Find how many lines of the listing include the string "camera", and report only that figure.

[Start of Attachment]

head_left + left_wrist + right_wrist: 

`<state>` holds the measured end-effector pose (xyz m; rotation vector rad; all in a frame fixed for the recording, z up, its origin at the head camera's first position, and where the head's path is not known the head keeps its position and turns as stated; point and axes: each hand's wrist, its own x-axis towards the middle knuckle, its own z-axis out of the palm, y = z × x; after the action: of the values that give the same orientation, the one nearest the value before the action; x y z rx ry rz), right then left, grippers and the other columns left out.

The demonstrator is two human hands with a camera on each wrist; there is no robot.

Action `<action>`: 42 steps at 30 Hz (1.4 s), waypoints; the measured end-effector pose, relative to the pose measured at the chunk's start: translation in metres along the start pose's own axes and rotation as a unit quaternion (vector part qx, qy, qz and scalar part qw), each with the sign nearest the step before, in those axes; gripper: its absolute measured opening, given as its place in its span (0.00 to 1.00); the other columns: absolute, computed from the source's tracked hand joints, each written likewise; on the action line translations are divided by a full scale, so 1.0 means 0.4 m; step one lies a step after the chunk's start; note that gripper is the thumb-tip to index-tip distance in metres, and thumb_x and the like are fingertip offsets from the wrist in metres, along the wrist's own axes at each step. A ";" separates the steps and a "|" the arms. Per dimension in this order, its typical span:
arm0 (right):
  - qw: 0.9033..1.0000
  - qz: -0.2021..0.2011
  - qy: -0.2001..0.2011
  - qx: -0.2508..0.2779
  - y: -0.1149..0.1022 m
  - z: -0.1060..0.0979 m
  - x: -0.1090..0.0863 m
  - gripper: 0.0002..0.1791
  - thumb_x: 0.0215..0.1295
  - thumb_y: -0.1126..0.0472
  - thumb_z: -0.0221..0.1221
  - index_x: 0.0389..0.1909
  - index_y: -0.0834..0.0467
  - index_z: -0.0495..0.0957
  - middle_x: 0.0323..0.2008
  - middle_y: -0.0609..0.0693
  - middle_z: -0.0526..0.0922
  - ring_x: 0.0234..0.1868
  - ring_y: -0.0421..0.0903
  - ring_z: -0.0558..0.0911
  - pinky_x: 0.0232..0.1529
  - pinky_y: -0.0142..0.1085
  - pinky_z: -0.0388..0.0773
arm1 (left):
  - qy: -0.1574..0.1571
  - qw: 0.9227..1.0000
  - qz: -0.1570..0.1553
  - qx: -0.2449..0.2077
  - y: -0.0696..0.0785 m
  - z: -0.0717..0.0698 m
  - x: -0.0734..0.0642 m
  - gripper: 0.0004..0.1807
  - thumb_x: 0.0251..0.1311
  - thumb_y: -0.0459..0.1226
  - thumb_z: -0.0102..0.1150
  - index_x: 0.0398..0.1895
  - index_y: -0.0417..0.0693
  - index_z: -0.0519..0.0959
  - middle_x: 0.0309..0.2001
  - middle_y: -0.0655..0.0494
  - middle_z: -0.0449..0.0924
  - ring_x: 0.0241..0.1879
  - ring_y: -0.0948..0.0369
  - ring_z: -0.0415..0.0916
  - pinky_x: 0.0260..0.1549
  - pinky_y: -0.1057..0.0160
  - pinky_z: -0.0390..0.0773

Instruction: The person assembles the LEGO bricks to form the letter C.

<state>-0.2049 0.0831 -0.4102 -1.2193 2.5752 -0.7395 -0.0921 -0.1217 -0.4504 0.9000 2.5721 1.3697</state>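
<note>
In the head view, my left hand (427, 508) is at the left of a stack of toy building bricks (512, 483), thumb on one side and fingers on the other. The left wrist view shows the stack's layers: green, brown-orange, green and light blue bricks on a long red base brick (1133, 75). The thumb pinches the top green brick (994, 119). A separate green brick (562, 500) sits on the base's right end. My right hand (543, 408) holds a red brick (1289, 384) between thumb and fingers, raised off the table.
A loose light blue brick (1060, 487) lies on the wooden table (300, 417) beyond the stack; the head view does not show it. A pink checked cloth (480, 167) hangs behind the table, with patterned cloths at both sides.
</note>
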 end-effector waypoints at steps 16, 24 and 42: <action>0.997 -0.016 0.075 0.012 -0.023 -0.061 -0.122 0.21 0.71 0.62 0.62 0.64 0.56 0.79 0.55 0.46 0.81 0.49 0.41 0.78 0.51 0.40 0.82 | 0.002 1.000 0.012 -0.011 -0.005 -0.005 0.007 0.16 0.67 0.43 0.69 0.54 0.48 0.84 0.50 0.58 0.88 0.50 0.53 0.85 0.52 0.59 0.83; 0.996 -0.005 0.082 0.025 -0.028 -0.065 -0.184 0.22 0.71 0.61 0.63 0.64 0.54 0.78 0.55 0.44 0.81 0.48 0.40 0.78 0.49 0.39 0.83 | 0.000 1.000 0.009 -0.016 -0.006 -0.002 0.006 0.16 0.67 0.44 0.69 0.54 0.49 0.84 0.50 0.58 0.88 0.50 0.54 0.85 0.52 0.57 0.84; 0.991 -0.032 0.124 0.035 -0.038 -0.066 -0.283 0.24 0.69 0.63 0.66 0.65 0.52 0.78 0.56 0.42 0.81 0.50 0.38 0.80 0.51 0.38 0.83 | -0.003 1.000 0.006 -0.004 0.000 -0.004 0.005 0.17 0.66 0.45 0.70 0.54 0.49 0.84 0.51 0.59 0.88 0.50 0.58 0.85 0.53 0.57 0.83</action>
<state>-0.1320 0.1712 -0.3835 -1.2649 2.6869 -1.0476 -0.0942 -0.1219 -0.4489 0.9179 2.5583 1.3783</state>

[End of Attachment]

_RESPONSE AREA_
2